■ **Task instructions**:
Return all the data verbatim but without images.
--
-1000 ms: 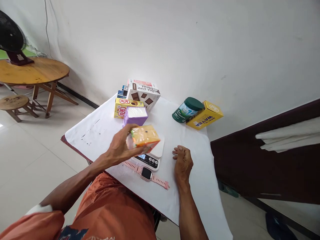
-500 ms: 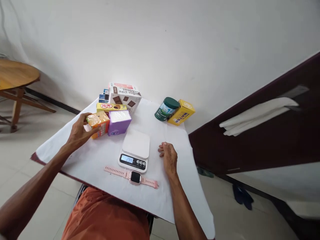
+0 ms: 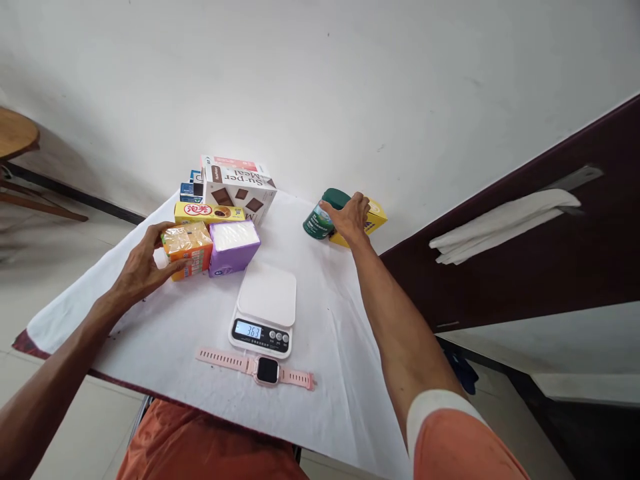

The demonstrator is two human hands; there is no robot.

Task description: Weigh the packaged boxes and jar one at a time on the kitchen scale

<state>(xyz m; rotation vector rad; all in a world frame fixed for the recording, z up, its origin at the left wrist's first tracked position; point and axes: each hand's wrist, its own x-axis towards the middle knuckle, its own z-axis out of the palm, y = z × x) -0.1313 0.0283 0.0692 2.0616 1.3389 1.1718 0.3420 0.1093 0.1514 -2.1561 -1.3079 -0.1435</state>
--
■ **Task answer**:
-1000 ms: 
-500 ms: 
+0 ms: 

The demonstrator is two human hands; there is no robot.

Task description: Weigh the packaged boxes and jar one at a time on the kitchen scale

<state>(xyz m; rotation vector rad; all in a world frame fixed for the recording, z up, its origin at the left wrist's first tracked position; point and axes: each hand's wrist, its own x-axis towards the middle knuckle, its own z-axis out of the palm, y = z × x) -0.1313 0.0283 0.0692 2.0616 1.3389 1.1718 0.3420 0.1093 0.1514 -2.1561 -1.3079 -0.1435</state>

The work on this exercise is now complete.